## Work to complete
From the first line of the data below, copy each line up to the one containing "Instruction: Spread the", and include that line too.

= Beginning of Section =

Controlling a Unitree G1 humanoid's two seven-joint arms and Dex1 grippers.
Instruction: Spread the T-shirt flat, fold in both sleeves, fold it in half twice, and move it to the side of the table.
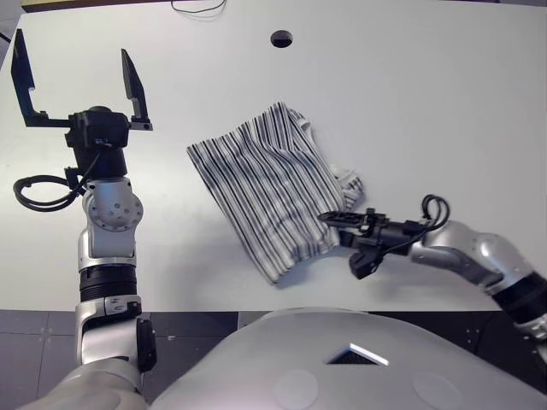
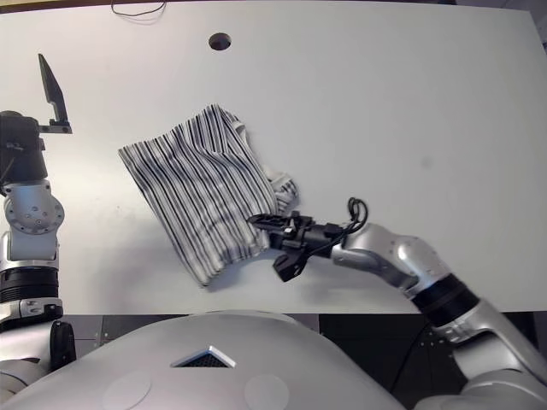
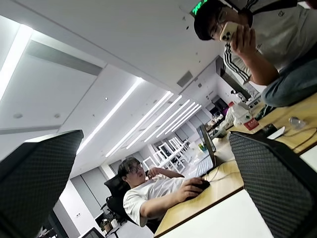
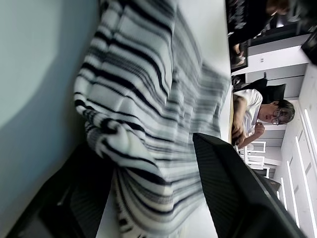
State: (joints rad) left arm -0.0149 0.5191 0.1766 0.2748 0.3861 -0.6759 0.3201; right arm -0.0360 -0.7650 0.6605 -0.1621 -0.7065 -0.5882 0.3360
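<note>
- Left eye view: the shirt point(image 1: 265, 192) lies rumpled and slanted in the middle of the surface point(image 1: 427, 102), not flat. I judge that spreading is hardly begun. Both sleeve folds, both halvings and the move to the side are not yet done. The right fingers point(image 1: 346, 219) are at its near corner. The left fingers point(image 1: 132, 81) stand raised at the left, wide apart, holding nothing.
- Right eye view: a round hole point(image 2: 220, 41) and a cable point(image 2: 137, 10) are at the far edge, well apart from the shirt. Neither seems to be in the way.
- Left wrist view: the two fingers are apart and point up into the room.
- Right wrist view: striped cloth is bunched between the fingers, which seem clamped on it.
</note>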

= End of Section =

## Solution to the problem
Controlling a Unitree G1 humanoid's two seven-joint arms and Dex1 grippers.
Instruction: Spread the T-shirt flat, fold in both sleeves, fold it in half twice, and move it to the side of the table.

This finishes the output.